When the COVID-19 pandemic began and stay-at-home orders took place, NewDay United had to pivot. They printed manuals their students could use to stay ahead at home until they could return in September 2020.

“We committed to contacting our students regularly via WhatsApp to encourage and inspire [them],” Lynn Swart, executive director of NewDay United, said. “This was a road we never anticipated or navigated before. We as a team were constantly looking for ways to keep all our champions [students] motivated!”
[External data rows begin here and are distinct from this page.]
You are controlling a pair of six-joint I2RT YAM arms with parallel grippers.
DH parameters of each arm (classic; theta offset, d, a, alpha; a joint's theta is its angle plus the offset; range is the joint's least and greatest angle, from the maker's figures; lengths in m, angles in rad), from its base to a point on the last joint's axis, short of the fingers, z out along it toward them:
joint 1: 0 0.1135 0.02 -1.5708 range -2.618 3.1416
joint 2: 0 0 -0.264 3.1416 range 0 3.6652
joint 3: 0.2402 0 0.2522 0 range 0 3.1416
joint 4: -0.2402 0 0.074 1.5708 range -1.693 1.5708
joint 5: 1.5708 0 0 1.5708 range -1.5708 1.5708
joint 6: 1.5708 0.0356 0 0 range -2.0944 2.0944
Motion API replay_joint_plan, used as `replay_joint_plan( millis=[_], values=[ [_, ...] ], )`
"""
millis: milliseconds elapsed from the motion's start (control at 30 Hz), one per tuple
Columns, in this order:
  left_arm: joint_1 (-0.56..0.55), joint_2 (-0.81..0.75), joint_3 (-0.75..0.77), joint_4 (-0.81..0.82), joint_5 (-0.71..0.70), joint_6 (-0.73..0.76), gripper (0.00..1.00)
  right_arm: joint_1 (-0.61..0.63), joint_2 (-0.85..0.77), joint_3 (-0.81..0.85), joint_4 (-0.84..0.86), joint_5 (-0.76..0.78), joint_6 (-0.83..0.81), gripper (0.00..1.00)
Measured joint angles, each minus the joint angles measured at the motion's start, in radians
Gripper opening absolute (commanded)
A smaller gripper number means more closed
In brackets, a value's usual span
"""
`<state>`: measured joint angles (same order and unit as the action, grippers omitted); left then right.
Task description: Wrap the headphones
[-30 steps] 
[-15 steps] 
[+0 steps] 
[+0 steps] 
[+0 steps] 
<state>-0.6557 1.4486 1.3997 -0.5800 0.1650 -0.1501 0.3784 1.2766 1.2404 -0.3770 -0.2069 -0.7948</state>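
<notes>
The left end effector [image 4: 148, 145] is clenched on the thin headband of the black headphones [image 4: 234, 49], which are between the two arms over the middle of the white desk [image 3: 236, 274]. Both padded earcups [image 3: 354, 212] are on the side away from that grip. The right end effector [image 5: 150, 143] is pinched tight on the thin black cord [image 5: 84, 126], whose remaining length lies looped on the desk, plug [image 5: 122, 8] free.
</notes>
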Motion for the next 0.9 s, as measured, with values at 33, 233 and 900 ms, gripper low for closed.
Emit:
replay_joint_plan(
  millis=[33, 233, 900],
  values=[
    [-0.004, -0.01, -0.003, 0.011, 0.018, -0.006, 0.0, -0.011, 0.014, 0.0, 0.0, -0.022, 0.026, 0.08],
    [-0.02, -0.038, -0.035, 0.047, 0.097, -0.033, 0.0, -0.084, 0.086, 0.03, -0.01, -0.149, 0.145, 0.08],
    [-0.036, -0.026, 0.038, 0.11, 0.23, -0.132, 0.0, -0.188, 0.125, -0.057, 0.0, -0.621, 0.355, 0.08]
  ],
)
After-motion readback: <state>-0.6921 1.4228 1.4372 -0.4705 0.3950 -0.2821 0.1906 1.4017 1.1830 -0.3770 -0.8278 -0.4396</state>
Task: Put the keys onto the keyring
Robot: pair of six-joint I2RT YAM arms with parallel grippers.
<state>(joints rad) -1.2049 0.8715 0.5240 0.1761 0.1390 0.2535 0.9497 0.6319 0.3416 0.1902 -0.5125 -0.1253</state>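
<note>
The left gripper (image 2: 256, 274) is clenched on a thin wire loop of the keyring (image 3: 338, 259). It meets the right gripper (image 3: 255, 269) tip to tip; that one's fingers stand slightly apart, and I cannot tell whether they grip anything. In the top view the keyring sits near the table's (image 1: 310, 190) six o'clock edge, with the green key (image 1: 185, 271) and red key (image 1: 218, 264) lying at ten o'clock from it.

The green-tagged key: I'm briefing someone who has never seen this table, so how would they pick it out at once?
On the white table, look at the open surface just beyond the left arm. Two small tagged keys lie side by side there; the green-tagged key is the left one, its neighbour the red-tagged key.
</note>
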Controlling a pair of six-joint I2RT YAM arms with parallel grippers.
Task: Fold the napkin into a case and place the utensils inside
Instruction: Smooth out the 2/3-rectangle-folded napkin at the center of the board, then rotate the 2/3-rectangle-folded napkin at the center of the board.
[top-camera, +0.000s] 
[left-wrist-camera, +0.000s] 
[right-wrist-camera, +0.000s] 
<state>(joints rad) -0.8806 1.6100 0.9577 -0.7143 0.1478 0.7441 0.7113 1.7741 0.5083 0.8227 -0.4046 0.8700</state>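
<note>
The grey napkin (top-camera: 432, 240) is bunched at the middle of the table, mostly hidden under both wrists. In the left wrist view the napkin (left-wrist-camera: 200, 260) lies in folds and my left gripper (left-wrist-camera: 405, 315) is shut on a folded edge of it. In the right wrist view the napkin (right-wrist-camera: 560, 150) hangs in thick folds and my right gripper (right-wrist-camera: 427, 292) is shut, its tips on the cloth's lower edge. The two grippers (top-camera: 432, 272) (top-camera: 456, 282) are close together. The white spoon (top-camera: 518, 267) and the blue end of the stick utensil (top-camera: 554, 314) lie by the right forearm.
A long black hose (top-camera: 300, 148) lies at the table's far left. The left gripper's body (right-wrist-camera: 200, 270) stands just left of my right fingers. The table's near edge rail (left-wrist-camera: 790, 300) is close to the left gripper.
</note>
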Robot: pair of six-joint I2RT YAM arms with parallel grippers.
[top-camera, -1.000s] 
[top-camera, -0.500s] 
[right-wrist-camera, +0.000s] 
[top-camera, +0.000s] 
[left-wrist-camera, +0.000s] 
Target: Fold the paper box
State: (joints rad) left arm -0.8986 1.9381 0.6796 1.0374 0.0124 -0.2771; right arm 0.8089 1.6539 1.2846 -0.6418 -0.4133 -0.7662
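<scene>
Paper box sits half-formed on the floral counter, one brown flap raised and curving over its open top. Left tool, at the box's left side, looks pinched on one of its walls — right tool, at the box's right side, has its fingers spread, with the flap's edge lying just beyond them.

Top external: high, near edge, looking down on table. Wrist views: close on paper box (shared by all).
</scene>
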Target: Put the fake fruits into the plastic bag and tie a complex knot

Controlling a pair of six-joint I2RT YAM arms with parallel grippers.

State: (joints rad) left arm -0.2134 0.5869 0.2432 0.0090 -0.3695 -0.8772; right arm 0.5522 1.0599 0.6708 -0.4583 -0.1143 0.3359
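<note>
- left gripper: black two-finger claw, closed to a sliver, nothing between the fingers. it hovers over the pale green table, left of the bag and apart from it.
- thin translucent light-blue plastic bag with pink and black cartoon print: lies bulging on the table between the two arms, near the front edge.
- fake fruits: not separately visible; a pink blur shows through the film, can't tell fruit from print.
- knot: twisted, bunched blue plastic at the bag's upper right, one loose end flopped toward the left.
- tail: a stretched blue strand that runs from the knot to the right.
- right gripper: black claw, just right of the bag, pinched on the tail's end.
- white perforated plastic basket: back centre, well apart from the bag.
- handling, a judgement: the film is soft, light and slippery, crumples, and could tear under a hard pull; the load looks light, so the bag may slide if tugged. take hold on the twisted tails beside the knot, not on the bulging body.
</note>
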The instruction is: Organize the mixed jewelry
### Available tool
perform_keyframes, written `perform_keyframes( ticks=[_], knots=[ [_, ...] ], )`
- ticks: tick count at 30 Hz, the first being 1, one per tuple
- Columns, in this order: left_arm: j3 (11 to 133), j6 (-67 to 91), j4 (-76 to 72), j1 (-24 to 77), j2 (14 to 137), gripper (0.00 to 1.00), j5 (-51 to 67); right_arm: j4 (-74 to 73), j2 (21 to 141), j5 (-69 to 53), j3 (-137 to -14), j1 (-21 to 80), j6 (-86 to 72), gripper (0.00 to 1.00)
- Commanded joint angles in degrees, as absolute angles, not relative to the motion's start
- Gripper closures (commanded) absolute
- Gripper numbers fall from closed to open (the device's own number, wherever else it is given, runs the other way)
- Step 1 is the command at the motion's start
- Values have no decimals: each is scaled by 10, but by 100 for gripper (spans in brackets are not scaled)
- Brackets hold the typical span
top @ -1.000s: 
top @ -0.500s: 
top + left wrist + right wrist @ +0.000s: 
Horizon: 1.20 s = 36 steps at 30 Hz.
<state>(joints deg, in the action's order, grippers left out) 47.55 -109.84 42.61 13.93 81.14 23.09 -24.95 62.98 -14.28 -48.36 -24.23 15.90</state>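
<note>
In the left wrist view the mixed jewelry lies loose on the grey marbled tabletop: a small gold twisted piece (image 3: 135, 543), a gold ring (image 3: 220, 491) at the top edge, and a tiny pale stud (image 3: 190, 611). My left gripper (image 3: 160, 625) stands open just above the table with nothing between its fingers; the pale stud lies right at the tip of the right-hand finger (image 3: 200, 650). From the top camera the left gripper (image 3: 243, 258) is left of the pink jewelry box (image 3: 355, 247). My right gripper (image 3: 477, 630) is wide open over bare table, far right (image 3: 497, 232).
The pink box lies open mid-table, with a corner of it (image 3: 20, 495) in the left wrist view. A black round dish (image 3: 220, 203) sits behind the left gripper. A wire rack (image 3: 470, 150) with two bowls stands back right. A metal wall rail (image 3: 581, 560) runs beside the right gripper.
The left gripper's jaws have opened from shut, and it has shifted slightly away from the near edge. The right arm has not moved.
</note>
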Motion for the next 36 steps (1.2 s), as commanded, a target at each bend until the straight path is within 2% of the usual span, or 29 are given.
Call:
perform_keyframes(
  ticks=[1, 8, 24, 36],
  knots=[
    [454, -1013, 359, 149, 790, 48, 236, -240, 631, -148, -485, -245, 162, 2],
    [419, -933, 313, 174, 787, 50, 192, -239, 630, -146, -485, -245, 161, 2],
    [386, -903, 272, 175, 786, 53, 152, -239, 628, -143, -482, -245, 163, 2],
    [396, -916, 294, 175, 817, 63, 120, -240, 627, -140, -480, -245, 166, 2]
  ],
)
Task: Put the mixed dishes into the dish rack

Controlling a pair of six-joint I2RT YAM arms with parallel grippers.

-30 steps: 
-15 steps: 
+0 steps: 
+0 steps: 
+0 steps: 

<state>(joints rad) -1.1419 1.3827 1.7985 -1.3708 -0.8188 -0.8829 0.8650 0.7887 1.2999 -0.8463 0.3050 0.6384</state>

NewDay United took their work a step further, too. They provided food for students’ families for five and a half months during the pandemic. And they provided learning activities for kids and seed packets so they could learn how to start their own sustainable gardens at home. They also provided “veg boxes” for 26 families to help teach the community to grow food during the pandemic. With help from the government’s Community Working Partnership, NewDay United has been able to create a joint community garden, the Phoenix Garden Project.

“People couldn’t afford to feed their families [during the pandemic],” George Lamont, one of the supervisors of the Phoenix Garden Project, said. “We’re trying to help people to start their own gardens, so they can [grow their own food], start their own source of income, and own business to generate income for their household.”

NewDay United imagines uniting other gardens in the community with a market. They want to provide fresh vegetables for soup kitchens, and subsidize food for the community while they look for work or need assistance with extra income, especially during COVID-19, to feed students and their families.

With their jobs programs and home and community projects, NewDay United offers a people-first approach. During the difficult years of the pandemic, they’ve proved that when we work together, real change can happen.